Date Published: June 6, 2019
Publisher: Public Library of Science
Author(s): Teun Vissers, Nick Koumakis, Michiel Hermes, Aidan T. Brown, Jana Schwarz-Linek, Angela Dawson, Wilson C. K. Poon, Michael Eisenbach.
Recent advances in microscopy, computing power and image processing have enabled the analysis of ever larger datasets of movies of microorganisms to study their behaviour. However, techniques for analysing the dynamics of individual cells from such datasets are not yet widely available in the public domain. We recently demonstrated significant phenotypic heterogeneity in the adhesion of Escherichia coli bacteria to glass surfaces using a new method for the high-throughput analysis of video microscopy data. Here, we present an in-depth analysis of this method and its limitations, and make public our algorithms for following the positions and orientations of individual rod-shaped bacteria from time-series of 2D images to reconstruct their trajectories and characterise their dynamics. We demonstrate in detail how to use these algorithms to identify different types of adhesive dynamics within a clonal population of bacteria sedimenting onto a surface. The effects of measurement errors in cell positions and of limited trajectory durations on our results are discussed.

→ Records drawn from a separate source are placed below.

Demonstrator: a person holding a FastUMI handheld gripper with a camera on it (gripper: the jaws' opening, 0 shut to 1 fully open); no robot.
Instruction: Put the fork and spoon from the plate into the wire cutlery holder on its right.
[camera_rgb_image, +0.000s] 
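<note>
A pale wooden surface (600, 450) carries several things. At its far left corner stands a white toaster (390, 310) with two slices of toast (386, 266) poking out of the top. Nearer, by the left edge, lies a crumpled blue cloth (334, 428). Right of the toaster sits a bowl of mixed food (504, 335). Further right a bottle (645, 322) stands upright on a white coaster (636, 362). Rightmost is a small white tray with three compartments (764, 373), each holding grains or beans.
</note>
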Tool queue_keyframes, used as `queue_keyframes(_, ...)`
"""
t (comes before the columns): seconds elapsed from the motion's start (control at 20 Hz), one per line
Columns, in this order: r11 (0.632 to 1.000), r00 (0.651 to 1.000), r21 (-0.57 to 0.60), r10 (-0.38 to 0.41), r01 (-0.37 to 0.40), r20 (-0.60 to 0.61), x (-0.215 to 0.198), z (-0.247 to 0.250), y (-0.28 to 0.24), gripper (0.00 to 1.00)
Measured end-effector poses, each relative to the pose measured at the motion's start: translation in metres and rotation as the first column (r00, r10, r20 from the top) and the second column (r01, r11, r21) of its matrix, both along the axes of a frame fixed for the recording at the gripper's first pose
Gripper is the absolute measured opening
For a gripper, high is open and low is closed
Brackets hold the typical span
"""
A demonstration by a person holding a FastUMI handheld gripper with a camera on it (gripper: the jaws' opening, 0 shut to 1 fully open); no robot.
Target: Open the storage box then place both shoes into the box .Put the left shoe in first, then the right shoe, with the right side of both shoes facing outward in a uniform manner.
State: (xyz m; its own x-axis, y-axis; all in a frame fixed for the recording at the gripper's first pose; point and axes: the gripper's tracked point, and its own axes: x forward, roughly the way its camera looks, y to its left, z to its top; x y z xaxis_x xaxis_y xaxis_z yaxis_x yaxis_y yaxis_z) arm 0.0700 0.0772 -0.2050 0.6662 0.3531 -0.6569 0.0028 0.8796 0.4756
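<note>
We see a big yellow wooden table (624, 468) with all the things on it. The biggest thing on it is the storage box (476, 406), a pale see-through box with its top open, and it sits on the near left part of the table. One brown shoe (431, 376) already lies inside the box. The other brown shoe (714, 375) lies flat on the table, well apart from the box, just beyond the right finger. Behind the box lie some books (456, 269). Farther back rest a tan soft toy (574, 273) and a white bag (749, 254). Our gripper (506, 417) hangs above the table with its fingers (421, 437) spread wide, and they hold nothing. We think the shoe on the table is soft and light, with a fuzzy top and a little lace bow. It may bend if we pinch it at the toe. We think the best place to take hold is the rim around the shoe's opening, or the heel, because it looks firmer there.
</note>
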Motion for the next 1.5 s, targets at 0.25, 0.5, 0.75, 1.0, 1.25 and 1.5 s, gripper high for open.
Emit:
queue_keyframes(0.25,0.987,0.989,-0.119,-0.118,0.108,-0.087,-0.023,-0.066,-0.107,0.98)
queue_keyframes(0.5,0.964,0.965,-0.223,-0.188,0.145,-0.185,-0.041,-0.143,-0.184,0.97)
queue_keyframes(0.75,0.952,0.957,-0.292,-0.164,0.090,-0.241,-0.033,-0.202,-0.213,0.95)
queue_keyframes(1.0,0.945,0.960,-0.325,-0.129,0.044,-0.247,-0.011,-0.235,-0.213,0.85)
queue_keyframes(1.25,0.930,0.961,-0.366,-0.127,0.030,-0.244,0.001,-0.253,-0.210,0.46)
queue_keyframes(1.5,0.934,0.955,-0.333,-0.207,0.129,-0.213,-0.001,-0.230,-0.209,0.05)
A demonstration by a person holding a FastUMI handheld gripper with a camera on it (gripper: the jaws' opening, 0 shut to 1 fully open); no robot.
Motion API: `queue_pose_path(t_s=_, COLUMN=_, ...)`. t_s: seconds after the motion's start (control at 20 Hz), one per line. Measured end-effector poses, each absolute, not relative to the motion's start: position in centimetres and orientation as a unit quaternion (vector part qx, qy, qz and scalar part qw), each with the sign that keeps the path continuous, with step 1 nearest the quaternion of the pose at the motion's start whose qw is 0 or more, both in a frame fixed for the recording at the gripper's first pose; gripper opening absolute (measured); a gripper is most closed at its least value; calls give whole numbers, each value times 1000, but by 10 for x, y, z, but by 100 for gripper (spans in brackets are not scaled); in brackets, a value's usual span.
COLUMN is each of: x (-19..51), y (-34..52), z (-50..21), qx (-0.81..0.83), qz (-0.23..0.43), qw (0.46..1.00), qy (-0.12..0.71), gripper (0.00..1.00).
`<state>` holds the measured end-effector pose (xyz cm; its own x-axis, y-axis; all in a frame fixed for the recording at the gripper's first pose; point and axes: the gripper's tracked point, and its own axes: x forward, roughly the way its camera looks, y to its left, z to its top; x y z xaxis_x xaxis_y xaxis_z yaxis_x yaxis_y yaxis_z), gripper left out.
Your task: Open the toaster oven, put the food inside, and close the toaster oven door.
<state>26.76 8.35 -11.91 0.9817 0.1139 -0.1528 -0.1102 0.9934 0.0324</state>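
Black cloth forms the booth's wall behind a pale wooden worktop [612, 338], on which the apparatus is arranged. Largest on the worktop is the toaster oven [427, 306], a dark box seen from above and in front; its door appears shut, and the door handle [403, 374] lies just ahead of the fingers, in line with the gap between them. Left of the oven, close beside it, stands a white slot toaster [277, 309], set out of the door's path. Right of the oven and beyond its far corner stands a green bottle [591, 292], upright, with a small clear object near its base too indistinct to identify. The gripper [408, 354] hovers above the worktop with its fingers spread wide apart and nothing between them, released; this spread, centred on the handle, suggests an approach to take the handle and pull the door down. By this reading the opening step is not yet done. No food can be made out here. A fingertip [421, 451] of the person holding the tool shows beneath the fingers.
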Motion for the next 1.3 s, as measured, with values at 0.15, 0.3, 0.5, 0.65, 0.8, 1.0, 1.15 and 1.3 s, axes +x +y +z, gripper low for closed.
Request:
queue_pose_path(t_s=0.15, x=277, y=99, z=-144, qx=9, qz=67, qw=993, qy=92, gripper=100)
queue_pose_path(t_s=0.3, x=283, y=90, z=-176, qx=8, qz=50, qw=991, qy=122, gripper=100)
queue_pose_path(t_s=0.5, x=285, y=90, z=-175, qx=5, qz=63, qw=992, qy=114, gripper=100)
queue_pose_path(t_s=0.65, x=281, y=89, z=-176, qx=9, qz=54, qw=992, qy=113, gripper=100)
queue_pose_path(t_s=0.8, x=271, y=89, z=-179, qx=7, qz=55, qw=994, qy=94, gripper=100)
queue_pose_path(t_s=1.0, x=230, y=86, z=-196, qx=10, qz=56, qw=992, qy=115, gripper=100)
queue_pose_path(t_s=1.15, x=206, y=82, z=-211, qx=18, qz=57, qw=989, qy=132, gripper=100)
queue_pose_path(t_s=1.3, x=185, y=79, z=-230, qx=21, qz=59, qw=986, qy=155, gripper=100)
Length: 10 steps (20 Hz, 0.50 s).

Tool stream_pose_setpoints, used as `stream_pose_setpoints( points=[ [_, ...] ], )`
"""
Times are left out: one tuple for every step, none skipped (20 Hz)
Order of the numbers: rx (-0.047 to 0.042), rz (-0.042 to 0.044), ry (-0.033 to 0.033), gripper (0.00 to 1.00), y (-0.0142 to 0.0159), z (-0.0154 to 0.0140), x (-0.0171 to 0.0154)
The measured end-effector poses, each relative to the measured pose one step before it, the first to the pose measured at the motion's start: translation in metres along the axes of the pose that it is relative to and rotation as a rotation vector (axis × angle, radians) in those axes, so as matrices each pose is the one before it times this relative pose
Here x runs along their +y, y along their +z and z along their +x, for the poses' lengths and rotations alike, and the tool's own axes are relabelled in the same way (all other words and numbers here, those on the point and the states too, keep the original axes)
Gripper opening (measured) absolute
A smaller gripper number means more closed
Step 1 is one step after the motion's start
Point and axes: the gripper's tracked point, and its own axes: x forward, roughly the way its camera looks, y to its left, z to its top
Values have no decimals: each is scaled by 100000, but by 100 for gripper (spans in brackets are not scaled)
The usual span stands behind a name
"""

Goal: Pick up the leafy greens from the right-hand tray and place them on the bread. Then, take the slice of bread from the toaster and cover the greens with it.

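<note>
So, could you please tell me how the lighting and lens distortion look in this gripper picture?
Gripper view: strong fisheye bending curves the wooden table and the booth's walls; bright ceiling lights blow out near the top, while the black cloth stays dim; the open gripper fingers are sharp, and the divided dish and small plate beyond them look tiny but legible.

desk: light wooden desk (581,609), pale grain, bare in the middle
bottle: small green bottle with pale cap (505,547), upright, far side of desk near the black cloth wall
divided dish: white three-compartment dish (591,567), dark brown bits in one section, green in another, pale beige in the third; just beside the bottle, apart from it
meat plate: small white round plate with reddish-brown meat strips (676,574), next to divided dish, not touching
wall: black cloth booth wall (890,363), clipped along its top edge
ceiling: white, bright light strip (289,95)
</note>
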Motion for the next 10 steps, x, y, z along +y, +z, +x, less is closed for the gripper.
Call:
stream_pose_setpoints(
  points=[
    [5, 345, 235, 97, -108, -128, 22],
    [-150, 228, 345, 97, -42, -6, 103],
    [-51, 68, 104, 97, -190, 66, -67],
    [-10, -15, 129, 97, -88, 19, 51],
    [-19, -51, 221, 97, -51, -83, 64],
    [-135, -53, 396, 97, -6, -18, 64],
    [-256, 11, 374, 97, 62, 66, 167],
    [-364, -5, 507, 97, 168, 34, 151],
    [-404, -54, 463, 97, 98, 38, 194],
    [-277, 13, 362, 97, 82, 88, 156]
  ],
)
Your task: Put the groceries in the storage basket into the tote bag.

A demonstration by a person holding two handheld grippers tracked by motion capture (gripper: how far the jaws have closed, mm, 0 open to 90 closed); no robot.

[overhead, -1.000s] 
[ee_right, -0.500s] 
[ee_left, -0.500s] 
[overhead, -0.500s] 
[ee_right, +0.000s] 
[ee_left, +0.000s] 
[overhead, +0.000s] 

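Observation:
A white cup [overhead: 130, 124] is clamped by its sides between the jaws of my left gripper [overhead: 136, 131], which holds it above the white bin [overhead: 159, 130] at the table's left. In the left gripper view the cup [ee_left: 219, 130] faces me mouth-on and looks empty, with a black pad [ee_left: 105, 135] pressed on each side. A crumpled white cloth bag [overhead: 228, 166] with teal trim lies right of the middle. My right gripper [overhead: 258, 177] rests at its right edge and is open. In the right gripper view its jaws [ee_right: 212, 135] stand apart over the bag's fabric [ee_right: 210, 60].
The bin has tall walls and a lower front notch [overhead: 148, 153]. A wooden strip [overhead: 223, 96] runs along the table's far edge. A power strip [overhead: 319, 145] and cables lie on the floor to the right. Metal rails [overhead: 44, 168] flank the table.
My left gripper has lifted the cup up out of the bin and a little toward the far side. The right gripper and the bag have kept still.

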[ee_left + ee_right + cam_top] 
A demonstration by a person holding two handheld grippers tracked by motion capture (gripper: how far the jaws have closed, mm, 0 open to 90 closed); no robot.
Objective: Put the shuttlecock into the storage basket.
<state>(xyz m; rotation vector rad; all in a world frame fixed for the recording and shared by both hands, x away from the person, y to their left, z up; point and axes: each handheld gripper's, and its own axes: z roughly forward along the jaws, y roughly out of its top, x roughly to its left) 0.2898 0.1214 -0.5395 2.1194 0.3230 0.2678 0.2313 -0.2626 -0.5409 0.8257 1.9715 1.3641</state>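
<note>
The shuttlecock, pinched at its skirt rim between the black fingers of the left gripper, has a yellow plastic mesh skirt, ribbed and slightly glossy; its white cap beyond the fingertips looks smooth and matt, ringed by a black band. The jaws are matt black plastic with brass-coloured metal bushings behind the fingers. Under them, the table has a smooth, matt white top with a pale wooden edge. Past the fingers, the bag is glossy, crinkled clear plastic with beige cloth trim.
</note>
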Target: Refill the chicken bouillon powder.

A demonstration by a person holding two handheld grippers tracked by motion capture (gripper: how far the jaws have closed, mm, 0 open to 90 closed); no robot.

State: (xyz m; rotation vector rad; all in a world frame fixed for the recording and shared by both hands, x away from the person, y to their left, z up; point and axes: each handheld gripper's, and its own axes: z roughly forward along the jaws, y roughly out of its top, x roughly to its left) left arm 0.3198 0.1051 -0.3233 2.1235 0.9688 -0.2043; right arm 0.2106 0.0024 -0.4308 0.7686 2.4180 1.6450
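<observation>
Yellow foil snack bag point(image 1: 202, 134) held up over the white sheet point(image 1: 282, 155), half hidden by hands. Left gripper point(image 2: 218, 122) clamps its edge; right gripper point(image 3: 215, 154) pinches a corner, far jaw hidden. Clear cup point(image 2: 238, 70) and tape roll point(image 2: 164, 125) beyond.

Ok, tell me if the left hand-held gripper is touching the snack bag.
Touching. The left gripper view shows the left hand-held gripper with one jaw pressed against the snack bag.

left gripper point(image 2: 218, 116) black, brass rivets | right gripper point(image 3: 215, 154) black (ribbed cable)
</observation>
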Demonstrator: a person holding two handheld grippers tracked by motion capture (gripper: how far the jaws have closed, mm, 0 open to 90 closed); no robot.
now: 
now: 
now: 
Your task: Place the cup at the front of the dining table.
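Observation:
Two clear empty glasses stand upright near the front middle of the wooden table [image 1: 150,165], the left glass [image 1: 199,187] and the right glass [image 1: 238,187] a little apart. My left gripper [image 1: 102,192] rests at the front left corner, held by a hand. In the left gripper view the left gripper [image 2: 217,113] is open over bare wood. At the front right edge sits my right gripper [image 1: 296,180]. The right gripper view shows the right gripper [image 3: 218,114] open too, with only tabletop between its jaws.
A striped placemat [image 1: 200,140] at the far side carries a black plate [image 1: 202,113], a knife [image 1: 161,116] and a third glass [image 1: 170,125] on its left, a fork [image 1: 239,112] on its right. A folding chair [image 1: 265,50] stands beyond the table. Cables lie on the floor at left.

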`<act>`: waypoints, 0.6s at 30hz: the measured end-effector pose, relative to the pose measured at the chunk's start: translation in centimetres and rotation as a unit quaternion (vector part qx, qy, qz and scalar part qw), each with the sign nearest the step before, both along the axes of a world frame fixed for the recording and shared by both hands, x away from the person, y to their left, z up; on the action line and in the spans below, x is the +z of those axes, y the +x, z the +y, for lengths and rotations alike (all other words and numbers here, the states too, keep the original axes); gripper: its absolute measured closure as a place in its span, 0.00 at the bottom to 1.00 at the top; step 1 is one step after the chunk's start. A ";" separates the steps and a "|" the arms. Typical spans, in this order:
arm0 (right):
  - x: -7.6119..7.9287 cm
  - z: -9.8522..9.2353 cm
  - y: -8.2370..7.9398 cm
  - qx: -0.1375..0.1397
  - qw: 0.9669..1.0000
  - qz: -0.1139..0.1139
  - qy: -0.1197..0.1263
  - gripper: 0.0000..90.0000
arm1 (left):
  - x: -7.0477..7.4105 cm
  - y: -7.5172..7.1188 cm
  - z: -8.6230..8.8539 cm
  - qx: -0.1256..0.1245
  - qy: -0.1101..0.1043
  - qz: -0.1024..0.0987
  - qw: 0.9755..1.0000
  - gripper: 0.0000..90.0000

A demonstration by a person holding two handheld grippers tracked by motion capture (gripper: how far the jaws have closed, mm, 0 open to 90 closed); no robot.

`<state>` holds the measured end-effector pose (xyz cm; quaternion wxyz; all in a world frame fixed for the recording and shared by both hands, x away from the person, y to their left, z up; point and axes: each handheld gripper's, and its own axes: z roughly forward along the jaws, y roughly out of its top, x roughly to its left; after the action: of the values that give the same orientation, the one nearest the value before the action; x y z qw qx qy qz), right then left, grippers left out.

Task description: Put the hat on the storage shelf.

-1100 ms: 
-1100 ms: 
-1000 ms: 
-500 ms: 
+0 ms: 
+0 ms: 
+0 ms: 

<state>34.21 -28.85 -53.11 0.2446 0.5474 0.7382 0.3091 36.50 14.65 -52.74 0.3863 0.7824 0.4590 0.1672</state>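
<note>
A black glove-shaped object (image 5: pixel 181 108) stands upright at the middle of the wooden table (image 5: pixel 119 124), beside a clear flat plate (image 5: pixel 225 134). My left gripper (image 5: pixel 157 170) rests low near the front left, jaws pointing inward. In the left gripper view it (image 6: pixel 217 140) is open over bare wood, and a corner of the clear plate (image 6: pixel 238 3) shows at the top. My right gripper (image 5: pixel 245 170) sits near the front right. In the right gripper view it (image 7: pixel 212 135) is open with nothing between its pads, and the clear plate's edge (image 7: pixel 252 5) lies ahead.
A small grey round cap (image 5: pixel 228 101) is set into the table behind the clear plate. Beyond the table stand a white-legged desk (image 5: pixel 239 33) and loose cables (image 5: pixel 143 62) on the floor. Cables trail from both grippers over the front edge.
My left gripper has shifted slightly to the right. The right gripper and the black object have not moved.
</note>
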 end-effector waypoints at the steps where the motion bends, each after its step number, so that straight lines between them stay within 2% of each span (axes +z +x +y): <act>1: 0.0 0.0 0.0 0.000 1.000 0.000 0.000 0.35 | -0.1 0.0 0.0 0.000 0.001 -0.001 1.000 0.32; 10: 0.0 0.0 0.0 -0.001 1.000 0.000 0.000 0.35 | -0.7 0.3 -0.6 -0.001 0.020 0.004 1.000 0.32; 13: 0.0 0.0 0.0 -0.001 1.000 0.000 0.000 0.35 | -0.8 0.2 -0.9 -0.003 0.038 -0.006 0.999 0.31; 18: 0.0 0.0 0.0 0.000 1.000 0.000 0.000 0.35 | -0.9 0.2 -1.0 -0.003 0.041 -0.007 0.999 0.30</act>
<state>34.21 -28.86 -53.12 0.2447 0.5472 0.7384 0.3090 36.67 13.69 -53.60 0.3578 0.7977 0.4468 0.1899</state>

The ability of microbes to move on and adhere to surfaces is an essential part of their survival strategies . Motility allows them to explore new niches and swim towards nutrients or oxygen [2, 3] to optimise growth and division. Adhesion allows them to colonise surfaces and grow protective biofilms [4, 5]. In this state, bacteria are typically more difficult to dislodge by fluid flows and can enjoy increased resistance to antimicrobials [6, 7]. As a result, they become sources of infection that are hard to eradicate .
The automated analysis and interpretation of microscopy images containing microorganisms is of academic and practical relevance. Studying bacteria on the level of single cells has the potential to reveal new important phenomena related to bacterial adhesion and population heterogeneities [9, 20, 31–35]. Therefore, algorithms that can extract this information from videos are highly relevant to study differences between individual cells within a population, which has potential applications in developing medical diagnostics methods.